Once you reach the line that contains "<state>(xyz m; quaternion", retype it and each later line exactly as written, stopping only at the end of the listing.

#### SOURCE MATERIAL

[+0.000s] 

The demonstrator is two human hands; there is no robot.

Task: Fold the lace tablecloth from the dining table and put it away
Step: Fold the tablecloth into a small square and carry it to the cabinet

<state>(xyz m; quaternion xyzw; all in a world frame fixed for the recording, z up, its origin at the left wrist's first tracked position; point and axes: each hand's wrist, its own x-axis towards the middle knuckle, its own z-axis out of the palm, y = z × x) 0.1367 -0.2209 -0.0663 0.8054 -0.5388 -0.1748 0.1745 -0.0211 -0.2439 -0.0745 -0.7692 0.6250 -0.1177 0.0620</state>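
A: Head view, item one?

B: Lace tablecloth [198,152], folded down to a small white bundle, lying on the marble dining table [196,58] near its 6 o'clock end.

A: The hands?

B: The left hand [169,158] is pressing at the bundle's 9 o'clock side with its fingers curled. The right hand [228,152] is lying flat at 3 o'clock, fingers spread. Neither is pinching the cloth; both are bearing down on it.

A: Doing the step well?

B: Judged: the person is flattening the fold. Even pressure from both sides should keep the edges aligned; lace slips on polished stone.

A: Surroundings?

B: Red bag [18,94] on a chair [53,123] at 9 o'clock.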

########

EXERCISE OUTPUT:
<state>(xyz m; quaternion xyzw; all in a world frame fixed for the recording, z up, its origin at the left wrist's first tracked position; point and axes: each hand's wrist, its own x-axis towards the middle knuckle, its own z-axis out of the palm, y = z × x) 0.1367 -0.2209 -0.0663 0.8054 -0.5388 -0.1748 0.1745 -0.0211 -0.2439 -0.0745 -0.7692 0.6250 -0.1177 0.0620</state>
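A: Head view, item one?

B: Lace tablecloth [198,152], folded down to a small white bundle, lying on the marble dining table [196,58] near its 6 o'clock end.

A: The hands?

B: The left hand [169,158] is pressing at the bundle's 9 o'clock side with its fingers curled. The right hand [228,152] is lying flat at 3 o'clock, fingers spread. Neither is pinching the cloth; both are bearing down on it.

A: Doing the step well?

B: Judged: the person is flattening the fold. Even pressure from both sides should keep the edges aligned; lace slips on polished stone.

A: Surroundings?

B: Red bag [18,94] on a chair [53,123] at 9 o'clock.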

There is nothing more to add to the answer.